* _Goal of the exercise_:
Write out the entries below exactly, but only from the line containing "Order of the" through the line containing "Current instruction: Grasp", and without the pictures.
*** Block opens ***
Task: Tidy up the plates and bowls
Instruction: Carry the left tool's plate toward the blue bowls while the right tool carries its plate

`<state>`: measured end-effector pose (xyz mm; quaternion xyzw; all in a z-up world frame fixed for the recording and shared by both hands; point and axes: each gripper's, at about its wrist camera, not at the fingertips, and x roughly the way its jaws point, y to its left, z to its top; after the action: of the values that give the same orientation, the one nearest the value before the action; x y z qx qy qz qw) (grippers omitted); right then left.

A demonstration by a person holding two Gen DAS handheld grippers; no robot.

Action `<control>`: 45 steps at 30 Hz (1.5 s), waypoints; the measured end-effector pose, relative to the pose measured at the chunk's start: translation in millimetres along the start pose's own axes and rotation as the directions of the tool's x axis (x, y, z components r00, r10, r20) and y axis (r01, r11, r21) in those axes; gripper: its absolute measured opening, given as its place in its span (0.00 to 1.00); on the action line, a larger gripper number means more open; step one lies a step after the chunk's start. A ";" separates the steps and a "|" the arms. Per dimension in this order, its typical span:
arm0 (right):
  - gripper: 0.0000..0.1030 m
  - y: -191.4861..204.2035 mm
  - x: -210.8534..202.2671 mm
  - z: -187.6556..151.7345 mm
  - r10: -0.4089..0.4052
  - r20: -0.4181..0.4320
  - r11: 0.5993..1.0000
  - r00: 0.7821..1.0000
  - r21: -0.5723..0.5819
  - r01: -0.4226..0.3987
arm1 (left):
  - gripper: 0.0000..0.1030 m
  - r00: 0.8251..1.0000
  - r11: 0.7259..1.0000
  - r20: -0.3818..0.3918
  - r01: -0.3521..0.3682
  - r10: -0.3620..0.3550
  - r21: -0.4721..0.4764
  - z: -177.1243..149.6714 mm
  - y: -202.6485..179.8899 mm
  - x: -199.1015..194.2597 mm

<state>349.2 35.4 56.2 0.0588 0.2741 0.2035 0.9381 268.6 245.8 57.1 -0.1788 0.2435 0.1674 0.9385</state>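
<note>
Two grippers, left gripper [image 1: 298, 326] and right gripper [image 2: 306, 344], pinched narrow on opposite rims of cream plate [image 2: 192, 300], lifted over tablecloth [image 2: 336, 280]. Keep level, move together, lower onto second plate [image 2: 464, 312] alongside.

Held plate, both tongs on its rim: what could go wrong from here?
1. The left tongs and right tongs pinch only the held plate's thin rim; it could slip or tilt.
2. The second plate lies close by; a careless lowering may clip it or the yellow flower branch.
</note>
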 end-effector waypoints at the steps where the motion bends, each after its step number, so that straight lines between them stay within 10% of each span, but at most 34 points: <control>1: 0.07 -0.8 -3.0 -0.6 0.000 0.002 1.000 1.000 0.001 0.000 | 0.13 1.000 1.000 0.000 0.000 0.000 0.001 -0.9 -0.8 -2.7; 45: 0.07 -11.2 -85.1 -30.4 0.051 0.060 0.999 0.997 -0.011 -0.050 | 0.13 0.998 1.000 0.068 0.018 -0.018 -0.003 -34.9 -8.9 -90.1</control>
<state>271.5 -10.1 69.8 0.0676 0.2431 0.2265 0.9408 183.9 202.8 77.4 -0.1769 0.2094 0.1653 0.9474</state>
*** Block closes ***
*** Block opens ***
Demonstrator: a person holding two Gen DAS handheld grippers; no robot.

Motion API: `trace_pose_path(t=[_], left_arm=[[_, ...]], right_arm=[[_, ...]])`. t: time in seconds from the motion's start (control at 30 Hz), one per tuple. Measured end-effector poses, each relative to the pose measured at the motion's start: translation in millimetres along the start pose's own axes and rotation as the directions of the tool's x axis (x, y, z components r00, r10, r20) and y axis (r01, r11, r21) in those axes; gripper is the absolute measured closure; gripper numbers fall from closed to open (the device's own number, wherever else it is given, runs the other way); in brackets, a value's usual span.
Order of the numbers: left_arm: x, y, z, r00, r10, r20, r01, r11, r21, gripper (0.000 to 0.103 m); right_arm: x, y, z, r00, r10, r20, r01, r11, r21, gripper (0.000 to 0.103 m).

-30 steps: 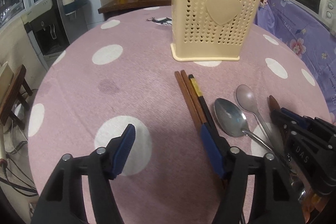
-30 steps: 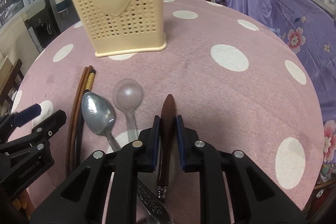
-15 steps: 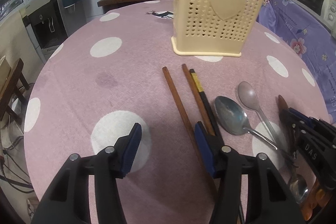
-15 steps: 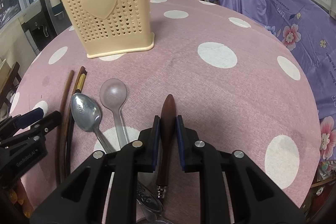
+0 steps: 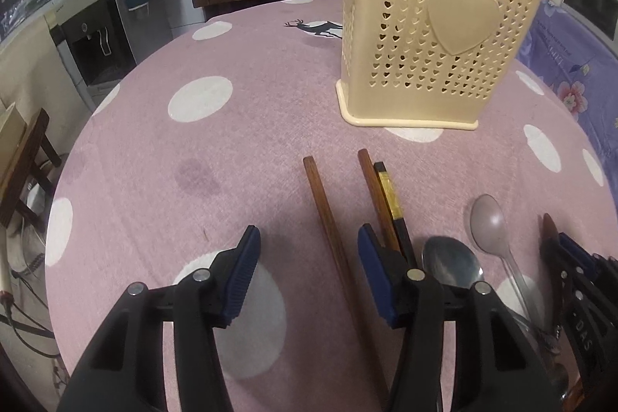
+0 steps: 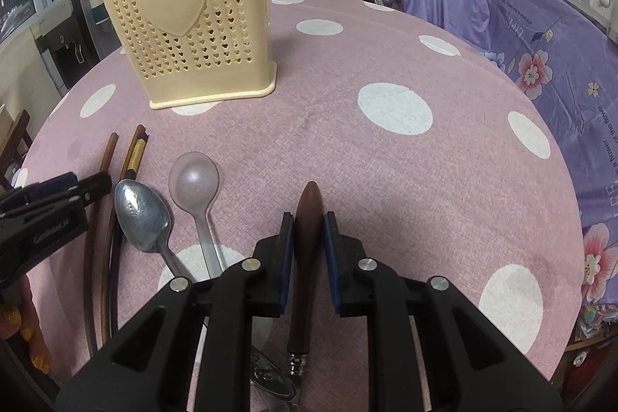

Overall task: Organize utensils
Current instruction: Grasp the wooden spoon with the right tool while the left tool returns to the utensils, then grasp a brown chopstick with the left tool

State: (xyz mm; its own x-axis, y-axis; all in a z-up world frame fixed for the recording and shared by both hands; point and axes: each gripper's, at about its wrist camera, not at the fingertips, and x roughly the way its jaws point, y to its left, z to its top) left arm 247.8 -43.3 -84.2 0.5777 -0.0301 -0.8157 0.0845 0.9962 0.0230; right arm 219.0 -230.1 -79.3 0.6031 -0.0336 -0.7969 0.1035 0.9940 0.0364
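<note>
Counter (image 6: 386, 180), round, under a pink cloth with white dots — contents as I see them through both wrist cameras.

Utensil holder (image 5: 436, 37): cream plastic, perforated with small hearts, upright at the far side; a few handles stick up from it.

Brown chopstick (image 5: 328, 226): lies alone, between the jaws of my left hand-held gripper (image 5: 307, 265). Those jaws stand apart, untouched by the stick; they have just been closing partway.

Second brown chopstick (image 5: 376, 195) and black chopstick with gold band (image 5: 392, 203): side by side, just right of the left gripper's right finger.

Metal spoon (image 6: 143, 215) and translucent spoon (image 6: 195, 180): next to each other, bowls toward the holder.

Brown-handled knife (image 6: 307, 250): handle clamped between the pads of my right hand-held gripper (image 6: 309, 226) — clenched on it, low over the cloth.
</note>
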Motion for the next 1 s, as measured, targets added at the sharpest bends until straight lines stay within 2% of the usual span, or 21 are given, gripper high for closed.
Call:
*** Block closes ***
* _Response to this task_:
Order of the numbers: left_arm: x, y, z, r00, r10, r20, r01, r11, r21, gripper (0.000 to 0.103 m); right_arm: x, y, z, r00, r10, r20, r01, r11, r21, gripper (0.000 to 0.103 m).

-30 steps: 
-30 steps: 
-15 steps: 
-15 steps: 
+0 steps: 
+0 steps: 

Overall task: Organize utensils
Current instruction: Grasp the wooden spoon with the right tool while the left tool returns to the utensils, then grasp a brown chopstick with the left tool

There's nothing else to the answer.